Temporão alerta que o número, na realidade, pode ser
muito mais alto porque não inclui o setor informal.
“Nós estamos
preocupados com o mercado informal, o que acontece com as empregadas
domésticas, por exemplo? Elas se acidentam, adoecem. Há
um gigantesco espaço desconhecido que, com esses atos
assinados, hoje vão ser melhor trabalhados para que a gente
possa enfrentar adequadamente a situação”, avaliou o
ministro da Saúde.
As ações conjuntas dos três
ministérios serão desenvolvidas na área de
prevenção e reabilitação das vítimas
dos acidentes do trabalho. “O desafio da comissão é
aperfeiçoar esse debate sobre as políticas públicas
que devemos desenvolver e quais as leis que devemos, eventualmente,
mexer para forçar as empresas a terem um ambiente seguro no
trabalho”, disse Marinho.
Na cerimônia de assinatura da portaria, foi
firmado também um termo de cooperação técnica
com o Ministério da Educação para reforçar
a cultura de prevenção de acidentes, nos currículos
dos cursos de educação profissional e tecnológica.

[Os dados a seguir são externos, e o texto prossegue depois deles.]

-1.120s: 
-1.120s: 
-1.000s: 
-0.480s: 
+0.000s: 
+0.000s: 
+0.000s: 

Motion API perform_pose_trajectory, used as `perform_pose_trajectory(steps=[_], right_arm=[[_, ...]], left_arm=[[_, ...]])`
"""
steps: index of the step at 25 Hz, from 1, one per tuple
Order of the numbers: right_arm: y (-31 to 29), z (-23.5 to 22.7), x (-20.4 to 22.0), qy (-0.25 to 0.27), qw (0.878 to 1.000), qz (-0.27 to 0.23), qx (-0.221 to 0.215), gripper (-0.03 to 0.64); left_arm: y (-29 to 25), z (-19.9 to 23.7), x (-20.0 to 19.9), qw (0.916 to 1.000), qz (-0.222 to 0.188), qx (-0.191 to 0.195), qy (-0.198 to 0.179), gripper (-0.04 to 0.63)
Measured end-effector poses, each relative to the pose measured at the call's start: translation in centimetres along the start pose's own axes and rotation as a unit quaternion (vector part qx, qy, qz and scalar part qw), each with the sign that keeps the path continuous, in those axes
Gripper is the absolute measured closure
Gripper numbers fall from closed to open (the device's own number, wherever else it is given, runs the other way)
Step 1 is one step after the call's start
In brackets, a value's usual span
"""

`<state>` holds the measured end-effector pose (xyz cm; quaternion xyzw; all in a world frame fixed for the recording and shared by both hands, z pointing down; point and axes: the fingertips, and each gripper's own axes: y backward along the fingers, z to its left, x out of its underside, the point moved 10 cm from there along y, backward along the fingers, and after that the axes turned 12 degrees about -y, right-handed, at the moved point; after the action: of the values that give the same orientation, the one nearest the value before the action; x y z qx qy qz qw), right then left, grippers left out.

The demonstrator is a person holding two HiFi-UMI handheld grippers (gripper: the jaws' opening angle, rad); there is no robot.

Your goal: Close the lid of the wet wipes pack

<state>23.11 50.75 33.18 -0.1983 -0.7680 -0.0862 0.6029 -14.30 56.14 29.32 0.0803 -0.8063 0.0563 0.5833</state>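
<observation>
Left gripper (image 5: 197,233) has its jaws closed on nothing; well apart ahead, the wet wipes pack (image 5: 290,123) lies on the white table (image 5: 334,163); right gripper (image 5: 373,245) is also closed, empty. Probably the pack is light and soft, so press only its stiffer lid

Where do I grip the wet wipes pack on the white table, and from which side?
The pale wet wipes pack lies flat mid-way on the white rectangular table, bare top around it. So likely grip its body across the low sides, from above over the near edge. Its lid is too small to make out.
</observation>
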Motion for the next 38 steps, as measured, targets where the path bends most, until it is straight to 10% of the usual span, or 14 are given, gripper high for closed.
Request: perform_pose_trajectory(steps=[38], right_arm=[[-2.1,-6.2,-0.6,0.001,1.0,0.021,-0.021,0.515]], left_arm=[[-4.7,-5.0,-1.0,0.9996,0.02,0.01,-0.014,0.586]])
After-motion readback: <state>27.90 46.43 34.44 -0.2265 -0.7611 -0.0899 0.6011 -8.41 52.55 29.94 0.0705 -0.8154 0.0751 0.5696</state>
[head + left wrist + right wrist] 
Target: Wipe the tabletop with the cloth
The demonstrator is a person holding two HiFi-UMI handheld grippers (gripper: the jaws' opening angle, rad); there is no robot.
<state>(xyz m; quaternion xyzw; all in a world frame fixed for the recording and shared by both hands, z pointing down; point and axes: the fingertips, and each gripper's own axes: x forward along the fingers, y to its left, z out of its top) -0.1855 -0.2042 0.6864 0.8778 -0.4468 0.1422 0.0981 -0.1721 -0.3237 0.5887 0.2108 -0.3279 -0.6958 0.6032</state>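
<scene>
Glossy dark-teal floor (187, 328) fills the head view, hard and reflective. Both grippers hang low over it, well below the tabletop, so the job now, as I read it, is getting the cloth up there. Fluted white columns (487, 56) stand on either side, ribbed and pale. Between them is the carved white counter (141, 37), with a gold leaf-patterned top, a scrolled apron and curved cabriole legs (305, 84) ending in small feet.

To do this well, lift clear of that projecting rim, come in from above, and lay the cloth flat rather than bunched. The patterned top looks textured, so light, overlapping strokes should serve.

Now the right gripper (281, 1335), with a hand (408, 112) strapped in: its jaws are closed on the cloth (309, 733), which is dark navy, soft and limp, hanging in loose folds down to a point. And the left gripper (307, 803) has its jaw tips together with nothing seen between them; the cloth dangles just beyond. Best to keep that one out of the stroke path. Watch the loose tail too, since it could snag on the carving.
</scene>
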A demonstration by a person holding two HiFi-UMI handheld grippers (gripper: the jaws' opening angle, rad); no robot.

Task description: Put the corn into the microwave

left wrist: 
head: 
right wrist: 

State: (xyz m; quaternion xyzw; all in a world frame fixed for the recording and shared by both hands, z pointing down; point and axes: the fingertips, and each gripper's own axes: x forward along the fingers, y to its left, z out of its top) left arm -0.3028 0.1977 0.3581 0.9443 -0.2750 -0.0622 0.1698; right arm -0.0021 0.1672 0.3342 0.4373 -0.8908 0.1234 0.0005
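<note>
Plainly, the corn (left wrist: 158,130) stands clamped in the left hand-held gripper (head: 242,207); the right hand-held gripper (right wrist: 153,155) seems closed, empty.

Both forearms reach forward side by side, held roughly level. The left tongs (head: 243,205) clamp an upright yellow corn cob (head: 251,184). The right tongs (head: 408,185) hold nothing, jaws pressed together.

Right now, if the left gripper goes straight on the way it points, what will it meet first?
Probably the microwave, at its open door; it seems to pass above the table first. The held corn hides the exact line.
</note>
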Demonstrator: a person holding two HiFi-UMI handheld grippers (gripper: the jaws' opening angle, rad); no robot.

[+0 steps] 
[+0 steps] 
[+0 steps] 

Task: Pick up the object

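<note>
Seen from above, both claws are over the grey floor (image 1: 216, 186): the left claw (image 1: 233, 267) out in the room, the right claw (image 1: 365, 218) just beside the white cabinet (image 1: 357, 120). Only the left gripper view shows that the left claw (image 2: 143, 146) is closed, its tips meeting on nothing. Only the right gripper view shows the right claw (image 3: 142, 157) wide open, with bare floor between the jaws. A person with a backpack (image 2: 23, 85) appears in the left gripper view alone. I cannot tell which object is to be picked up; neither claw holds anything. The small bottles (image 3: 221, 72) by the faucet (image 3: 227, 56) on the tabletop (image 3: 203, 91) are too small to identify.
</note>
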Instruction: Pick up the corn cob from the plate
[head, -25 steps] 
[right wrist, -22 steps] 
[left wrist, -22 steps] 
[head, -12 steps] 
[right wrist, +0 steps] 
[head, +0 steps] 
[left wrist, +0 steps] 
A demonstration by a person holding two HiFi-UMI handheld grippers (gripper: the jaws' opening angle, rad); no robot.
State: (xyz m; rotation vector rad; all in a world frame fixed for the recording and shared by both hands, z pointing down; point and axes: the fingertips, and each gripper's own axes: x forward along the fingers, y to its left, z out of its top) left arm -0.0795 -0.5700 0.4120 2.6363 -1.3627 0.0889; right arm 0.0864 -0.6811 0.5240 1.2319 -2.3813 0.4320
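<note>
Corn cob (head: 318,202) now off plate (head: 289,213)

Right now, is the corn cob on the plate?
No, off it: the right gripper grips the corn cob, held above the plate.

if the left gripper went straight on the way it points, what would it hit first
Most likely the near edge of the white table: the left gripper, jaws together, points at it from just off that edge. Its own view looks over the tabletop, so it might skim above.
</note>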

O termo prevê que os segurados da previdência, em
processo de reabilitação, possam participar de cursos
profissionalizantes da rede federal, já que muitas vezes,
depois de sofrerem acidentes, eles ficam incapacitados para o
exercício da atividade anterior.
Os ministros ressaltaram os prejuízos
econômicos que a falta de segurança traz para os cofres
públicos. “Um trabalhador doente causa despesas à
previdência, à saúde. O cálculo é
de R$ 42 bilhões por ano com gastos de auxílio doença
e o tratamento das pessoas”, explicou Marinho.
Para cobrar a responsabilidade das empresas,
Marinho ressaltou que uma das medidas a serem implementadas é
aumentar as alíquotas do seguro de acidente de trabalho para
aquelas que descumprirem as normas. “Nós estamos aguardando
uma ADIN [Ação
Direta de Inconstitucionalidade]
que está tramitando no Supremo [Tribunal Federal - STF]
para poder consolidar essa política”, afirmou.
A construção civil é um dos
setores produtivos que registra o maior número de acidentes e
mortes. Para Laércio Fernandes Vicente, do Sindicato da
Construção Civil de São Paulo e técnico
de Segurança do Trabalho da Força Sindical, a
qualificação profissional é fundamental para a
redução dos números. “Quando nós temos
trabalhadores sem qualificação, o índice de
acidentes também é muito grande. Se houver investimento
maciço na qualificação, a chance de reduzir
esses custos é muito grande ”, defendeu Vicente.